Distribusi Bahan Bakar Minyak (BBM) hingga kini diakui masih belum merata ke seluruh daerah di Indonesia. Di pelosok, masih jarang ditemukan Stasiun Pengisian Bahan Bakar Umum (SPBU) untuk pengendara kendaraan.
Direktur BBM BPH Migas Hendy Ahmad mengungkapkan salah satu faktor minimnya SPBU di daerah pelosok lantaran prospek yang ditawarkan kurang menguntungkan bagi para pengusaha.
Jika dibangun di kota besar, SPBU sudah mempunyai pasar, hal tersebut berbanding terbalik jika SPBU dibangun di daerah pelosok.
"Bangun SPBU di daerah marginnya sangat kecil. Jadi investor memilih bangun di kota besar," ungkap Hendry dalam diskusi di Hotel Bidakara, Jakarta Selatan, Kamis (20/8).

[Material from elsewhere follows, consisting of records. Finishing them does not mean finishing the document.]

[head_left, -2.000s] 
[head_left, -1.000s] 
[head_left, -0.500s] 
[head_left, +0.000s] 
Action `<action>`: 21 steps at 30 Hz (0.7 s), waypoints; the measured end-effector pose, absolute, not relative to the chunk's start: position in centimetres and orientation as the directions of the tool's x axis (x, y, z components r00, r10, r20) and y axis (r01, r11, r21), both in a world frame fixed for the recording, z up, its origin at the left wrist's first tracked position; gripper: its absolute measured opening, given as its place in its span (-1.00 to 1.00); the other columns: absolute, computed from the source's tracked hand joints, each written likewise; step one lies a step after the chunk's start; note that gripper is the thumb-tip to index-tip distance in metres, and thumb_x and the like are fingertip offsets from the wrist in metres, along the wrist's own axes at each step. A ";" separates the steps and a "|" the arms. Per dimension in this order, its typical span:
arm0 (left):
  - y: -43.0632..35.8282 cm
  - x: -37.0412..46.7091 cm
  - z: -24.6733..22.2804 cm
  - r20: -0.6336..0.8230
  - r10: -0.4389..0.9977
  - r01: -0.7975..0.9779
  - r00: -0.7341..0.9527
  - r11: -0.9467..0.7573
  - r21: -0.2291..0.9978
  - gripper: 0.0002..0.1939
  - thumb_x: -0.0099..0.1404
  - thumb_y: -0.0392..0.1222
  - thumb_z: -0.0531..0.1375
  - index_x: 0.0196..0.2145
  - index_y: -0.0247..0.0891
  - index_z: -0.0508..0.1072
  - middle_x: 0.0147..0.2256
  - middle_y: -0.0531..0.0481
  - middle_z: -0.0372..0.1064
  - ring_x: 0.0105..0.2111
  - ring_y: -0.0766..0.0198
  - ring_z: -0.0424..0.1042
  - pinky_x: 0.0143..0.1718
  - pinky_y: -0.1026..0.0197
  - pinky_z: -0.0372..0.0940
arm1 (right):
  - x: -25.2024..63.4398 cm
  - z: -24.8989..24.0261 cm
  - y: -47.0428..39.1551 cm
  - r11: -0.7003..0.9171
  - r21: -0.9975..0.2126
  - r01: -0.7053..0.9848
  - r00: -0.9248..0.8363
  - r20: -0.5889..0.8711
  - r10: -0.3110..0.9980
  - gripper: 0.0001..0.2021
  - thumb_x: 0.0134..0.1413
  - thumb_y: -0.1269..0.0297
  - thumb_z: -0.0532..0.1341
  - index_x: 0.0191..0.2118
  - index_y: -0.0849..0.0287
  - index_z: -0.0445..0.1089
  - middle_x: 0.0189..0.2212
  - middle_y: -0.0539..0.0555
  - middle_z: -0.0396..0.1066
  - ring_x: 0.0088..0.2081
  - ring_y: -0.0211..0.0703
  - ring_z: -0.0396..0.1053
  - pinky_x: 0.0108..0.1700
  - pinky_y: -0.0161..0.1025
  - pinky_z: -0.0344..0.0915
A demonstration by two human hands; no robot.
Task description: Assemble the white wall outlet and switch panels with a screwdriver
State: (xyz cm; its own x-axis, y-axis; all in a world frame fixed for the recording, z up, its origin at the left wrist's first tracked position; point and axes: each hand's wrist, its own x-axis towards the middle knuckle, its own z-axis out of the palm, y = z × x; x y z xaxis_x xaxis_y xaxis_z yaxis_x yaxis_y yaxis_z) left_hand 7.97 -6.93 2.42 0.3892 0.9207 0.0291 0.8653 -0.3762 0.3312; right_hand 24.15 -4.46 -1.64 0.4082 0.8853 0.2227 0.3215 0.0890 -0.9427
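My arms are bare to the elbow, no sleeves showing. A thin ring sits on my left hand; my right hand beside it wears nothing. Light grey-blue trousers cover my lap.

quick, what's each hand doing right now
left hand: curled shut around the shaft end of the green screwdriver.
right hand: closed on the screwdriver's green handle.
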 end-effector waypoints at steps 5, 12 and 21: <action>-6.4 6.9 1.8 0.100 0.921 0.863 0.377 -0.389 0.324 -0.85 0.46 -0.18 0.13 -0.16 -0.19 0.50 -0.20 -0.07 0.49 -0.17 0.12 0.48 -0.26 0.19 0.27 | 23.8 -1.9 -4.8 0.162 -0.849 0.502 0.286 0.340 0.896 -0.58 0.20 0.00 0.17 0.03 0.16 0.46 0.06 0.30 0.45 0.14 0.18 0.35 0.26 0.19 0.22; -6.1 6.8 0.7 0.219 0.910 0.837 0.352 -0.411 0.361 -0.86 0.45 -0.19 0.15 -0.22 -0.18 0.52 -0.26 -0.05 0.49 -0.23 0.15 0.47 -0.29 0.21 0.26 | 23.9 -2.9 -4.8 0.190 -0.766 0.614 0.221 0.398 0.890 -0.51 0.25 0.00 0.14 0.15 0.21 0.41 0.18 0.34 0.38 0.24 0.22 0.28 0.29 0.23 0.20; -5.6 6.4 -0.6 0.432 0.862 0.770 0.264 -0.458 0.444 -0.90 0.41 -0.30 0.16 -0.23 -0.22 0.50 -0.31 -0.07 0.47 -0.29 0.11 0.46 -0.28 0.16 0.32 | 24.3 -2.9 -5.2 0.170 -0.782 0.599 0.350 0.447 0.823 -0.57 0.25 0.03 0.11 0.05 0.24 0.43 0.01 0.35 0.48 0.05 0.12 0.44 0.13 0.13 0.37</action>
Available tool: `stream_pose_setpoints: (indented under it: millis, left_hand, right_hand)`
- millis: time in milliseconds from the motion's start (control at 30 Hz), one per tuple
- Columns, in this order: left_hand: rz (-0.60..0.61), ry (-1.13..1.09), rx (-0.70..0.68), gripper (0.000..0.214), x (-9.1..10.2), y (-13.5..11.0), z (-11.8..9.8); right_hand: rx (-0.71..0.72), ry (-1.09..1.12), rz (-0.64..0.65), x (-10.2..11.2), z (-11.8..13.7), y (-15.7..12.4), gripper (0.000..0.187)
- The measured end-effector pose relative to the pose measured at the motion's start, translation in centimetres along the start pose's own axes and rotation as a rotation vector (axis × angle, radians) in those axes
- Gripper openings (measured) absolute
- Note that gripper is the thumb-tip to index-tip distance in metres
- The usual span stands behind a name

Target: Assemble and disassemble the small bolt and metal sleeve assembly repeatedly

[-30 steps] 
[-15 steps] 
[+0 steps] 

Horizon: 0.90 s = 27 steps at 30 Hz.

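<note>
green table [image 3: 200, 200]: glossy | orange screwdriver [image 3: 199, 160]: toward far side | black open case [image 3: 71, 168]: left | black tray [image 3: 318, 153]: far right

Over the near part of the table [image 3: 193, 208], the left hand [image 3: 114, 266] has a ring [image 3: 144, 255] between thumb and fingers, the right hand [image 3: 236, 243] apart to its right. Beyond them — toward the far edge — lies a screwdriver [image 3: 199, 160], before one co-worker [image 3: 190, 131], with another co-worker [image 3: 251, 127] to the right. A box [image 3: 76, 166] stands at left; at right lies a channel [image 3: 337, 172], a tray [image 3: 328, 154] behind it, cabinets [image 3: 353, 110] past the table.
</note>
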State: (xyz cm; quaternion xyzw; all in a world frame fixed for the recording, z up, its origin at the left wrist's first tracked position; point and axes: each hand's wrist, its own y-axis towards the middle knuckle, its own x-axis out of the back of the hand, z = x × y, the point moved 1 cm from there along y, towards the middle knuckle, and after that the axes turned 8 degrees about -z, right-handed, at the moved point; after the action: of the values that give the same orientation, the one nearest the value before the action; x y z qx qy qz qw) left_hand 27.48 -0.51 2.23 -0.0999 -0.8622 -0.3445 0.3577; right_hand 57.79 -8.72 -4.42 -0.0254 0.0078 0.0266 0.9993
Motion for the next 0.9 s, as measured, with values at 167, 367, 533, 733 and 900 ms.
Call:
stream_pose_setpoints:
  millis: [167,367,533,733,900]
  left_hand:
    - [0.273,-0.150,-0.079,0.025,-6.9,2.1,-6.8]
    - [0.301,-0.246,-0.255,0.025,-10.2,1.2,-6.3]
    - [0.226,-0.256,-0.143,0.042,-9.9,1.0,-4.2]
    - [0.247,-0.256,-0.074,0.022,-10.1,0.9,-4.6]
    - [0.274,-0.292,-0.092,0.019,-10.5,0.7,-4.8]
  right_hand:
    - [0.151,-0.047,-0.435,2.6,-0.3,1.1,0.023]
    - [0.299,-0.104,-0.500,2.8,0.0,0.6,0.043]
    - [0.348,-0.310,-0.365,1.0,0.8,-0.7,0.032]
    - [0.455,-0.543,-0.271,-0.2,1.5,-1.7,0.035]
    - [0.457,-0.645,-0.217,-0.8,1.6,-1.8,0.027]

"Itu marginnya cuma Rp 240 per liter di luar Jawa, tapi investasi bangun SPBU sampai Rp 10-15 miliar. Mending taruh uang di sektor lain," tambahnya.
Tidak meratanya pembangunan SPBU tersebut, lanjut Hendry, yang menyebabkan penjual eceran BBM seperti Pertamini bermunculan.
"Pertamini ini, tidak disalahkan 100 persen, itu salahnya pemerintah karena kan harus sampaikan BBM ke pelosok dan ke pulau-pulau, tapi karena ini skala bisnis tinggi dan marginnya tidak menarik, jadi penyaluran BBM tidak merata ke seluruh wilayah," jelasnya.
Namun, lanjut Hendry, dia mengakui tak sedikit penjual BBM eceran seperti Pertamini acap kali ditertibkan petugas lantaran tak mengantongi izin penyaluran. Hal itu, tambah Hendry, bisa diantisipasi dengan dikeluarkannya izin sub penyalur BBM oleh pemerintah.
"Nah kalau ada bisnis Pertamini banyak ditangkap-tangkapin, itu bisa diakalin dengan izin sub penyalur BBM, tapi harga ditetapkan oleh pemerintah daerah," tandasnya.